2025年6月、金融庁が暗号資産(仮想通貨)に関する税制の抜本的な見直しを検討していることが明らかになりました。これまで“雑所得”として扱われていた暗号資産の利益が、今後は“金融商品”として新たな枠組みに入る可能性があります。
現状:暗号資産は「雑所得」、最大税率は55%
日本では、暗号資産の売買で得た利益は雑所得に分類され、給与などの収入と合算して税率が決定される“累進課税方式”が採用されています。所得が高くなるほど税率も上がり、最大で**55%**もの税金がかかる場合もあります。

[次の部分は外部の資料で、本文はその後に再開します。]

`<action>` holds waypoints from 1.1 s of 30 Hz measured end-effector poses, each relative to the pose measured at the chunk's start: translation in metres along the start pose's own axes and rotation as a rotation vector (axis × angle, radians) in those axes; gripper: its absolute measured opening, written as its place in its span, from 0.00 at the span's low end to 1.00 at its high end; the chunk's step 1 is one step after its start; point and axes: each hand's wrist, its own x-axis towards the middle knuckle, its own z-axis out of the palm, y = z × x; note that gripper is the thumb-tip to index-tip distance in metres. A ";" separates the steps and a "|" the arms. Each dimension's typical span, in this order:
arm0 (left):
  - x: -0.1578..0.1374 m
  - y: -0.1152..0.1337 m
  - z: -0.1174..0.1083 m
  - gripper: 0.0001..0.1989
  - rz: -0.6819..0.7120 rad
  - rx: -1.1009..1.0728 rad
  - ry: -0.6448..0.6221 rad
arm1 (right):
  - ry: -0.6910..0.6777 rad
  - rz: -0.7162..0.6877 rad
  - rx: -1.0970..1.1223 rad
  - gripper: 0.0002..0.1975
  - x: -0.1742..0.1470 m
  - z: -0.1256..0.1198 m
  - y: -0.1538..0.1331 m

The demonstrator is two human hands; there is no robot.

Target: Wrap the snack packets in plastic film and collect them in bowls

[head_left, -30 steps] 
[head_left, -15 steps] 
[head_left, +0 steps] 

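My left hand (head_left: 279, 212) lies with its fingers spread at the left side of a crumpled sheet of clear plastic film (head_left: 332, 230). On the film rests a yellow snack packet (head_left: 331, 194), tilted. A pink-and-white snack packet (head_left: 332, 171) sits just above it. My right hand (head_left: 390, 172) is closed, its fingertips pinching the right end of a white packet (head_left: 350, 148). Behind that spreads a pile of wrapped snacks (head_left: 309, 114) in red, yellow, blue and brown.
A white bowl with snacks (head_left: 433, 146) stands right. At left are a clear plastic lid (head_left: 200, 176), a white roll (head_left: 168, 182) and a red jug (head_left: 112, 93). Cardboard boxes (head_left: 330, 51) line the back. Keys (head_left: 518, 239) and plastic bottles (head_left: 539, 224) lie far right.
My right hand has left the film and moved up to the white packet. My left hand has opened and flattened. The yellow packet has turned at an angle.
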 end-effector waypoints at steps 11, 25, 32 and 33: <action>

さらに、損益通算や損失の繰越が認められていないため、損をしても税制面では救済されないというデメリットがあります。
今後の変更点:申告分離課税への移行で税負担軽減へ
金融庁は暗号資産を「金融商品取引法」の対象にすることで、株式や投資信託と同様の**申告分離課税(一律約20%)**の導入を目指しています。
税制の比較表
項目 | 現行制度(雑所得) | 新制度(分離課税) |
---|---|---|
税率 | 最大55% | 約20%(一律) |
損益通算 | 不可 | 可能 |
損失繰越 | 不可 | 最長3年間可能 |
確定申告 | 複雑 | 比較的簡素化 |
具体例:年収500万円の会社員が100万円の利益を出したら?
分かりやすく具体例で比較してみましょう。
📉 現行制度の場合
- 総所得:500万円(給与)+100万円(暗号資産)=600万円
- 税率:約30%前後
- 税額:約30万円
- 手取り利益:約70万円
📈 新制度の場合(分離課税)
- 適用税率:約20%(一律)
- 税額:約20万円
- 手取り利益:約80万円
➡ **税額は約10万円の差!**税制変更により、手取りが増える可能性があります。
他国との比較:日本の制度は“厳しめ”?
国名 | 税制概要 | 税率 | 備考 |
---|---|---|---|
🇯🇵 日本 | 雑所得扱い | 最大55% | 高所得者に不利 |
🇺🇸 米国 | キャピタルゲイン課税 | 0〜20% | 長期保有に優遇あり |
🇬🇧 英国 | キャピタルゲイン課税 | 10〜20% | 年間控除枠あり |
🇩🇪 ドイツ | 1年超保有で非課税 | 0%(長期) | 長期投資に非常に有利 |
🇸🇬 シンガポール | 原則非課税 | 0% | 事業扱いは課税される場合あり |
🇵🇹 ポルトガル | 条件付きで非課税 | 0〜28% | 所得区分によって異なる |
この比較からも、日本の制度は投資家にとって不利な部分が多いと言えます。今回の税制変更が実現すれば、国際水準に近づく大きな一歩となるでしょう。
まとめ:制度変更はいつ?
この制度変更は現在、審議会にて検討中であり、2025年末の税制改正大綱に盛り込まれる可能性があります。実施は早くても2026年以降になる見通しです。
税制の改善によって、暗号資産投資がより計画的で健全な資産形成手段として注目される時代が、すぐそこまで来ているのかもしれません。